■ PROBLEM TO SOLVE: Each line below that contains the word "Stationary" must be copied.

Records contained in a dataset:
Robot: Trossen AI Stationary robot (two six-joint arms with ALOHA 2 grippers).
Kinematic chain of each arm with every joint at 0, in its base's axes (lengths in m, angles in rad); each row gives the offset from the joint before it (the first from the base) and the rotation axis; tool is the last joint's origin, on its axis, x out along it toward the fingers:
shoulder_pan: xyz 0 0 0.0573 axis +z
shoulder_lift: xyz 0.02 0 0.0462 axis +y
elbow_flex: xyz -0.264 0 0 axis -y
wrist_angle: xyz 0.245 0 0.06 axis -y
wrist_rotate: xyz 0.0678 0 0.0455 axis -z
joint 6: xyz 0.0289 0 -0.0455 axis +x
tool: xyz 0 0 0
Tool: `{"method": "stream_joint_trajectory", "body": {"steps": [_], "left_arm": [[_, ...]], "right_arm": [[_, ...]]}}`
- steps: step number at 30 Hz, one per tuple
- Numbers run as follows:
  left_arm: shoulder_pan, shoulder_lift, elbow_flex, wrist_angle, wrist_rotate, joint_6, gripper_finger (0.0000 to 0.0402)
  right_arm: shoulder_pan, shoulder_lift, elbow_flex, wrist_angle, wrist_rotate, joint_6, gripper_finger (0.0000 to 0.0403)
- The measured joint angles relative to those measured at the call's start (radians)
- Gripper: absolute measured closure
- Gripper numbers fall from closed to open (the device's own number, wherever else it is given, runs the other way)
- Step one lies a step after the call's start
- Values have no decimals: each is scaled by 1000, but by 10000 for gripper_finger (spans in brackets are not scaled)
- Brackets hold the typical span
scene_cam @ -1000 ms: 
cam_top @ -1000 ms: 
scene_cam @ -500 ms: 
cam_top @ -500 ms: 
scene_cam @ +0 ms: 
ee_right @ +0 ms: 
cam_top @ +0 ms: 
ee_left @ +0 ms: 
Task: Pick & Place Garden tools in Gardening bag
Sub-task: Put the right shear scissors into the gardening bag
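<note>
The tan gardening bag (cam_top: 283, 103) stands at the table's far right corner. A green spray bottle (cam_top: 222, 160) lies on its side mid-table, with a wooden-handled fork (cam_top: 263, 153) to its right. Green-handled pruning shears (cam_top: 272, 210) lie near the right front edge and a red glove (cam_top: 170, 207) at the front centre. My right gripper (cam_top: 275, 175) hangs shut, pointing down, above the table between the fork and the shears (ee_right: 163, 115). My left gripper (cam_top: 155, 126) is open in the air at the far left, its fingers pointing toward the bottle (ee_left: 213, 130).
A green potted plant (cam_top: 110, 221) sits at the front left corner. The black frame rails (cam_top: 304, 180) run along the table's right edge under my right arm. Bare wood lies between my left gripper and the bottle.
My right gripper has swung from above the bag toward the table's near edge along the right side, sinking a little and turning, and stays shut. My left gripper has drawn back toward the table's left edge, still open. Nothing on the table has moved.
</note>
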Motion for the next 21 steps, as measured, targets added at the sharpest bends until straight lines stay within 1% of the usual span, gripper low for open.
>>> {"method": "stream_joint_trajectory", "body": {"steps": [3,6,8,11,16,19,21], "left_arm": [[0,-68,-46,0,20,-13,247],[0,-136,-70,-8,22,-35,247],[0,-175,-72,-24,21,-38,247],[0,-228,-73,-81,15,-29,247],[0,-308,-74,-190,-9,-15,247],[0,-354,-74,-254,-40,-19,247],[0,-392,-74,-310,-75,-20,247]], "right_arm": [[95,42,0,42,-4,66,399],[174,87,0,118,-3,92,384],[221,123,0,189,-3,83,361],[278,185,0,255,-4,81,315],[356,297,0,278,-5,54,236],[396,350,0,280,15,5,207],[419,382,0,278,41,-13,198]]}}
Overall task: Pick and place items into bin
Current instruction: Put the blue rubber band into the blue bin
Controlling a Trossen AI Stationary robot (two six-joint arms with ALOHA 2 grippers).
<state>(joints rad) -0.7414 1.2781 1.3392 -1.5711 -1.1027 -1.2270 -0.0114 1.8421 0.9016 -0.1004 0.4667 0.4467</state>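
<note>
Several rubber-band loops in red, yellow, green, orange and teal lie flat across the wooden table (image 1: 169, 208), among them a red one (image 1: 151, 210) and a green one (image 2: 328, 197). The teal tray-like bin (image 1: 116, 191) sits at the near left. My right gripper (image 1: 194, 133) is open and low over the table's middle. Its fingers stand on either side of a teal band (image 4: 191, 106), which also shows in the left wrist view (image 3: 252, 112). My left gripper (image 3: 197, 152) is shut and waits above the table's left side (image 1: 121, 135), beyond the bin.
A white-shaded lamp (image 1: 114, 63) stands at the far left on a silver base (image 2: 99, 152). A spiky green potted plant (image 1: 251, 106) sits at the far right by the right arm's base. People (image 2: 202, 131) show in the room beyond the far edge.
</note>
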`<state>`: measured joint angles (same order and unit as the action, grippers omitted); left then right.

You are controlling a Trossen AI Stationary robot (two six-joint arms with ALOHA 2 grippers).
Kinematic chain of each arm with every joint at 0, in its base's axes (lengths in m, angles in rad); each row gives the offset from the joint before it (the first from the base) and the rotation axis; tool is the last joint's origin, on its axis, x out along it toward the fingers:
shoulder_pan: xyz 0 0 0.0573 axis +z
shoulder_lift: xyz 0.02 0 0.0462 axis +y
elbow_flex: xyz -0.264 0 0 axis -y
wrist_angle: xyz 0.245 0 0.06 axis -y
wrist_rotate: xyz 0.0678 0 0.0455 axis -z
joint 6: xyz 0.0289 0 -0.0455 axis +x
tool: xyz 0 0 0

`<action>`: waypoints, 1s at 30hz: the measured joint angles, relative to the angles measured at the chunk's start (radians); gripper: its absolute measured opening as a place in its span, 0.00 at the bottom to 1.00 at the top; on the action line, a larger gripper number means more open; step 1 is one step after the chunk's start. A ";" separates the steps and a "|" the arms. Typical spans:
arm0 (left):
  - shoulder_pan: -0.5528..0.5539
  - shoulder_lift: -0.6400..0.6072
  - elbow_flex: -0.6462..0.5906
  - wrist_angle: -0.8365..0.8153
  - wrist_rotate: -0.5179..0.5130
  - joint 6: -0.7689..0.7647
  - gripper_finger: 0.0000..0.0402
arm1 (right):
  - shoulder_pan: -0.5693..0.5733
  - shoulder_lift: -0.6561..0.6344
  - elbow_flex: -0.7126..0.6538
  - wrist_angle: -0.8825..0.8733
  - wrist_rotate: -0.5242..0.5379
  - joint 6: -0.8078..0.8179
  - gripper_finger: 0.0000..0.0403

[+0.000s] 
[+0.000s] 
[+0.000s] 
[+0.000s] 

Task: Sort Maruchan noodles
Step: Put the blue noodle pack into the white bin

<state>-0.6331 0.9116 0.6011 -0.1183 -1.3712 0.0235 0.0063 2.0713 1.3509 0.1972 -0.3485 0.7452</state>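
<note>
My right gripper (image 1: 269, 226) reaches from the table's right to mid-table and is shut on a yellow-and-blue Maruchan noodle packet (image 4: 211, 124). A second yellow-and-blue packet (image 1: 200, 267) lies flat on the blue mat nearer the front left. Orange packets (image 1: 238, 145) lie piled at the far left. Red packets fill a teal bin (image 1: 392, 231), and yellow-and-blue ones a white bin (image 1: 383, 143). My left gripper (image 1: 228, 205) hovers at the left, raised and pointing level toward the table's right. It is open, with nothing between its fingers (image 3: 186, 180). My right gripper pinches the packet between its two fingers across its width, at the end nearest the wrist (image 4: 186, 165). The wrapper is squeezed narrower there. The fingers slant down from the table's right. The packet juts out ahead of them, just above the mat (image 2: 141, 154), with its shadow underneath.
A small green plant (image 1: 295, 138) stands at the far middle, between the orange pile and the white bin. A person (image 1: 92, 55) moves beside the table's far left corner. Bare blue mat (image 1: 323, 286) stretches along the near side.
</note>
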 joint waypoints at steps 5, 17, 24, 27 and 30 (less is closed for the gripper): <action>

■ EXERCISE ANSWER:
Robot: Trossen AI Stationary robot (two six-joint arms with ALOHA 2 grippers).
Controlling a Trossen AI Stationary robot (two six-joint arms with ALOHA 2 grippers).
You are controlling a Trossen AI Stationary robot (two six-joint arms with ALOHA 2 grippers).

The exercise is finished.